→ **GIVEN MATERIAL**:
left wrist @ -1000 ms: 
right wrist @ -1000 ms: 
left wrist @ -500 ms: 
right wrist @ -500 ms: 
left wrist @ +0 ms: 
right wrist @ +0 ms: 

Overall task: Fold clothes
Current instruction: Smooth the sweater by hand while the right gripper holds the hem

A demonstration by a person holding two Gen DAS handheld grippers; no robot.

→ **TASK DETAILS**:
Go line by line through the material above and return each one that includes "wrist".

→ **ANSWER BELOW**:
left wrist @ -1000 ms: 
right wrist @ -1000 ms: 
left wrist @ -500 ms: 
right wrist @ -500 ms: 
left wrist @ +0 ms: 
right wrist @ +0 ms: 

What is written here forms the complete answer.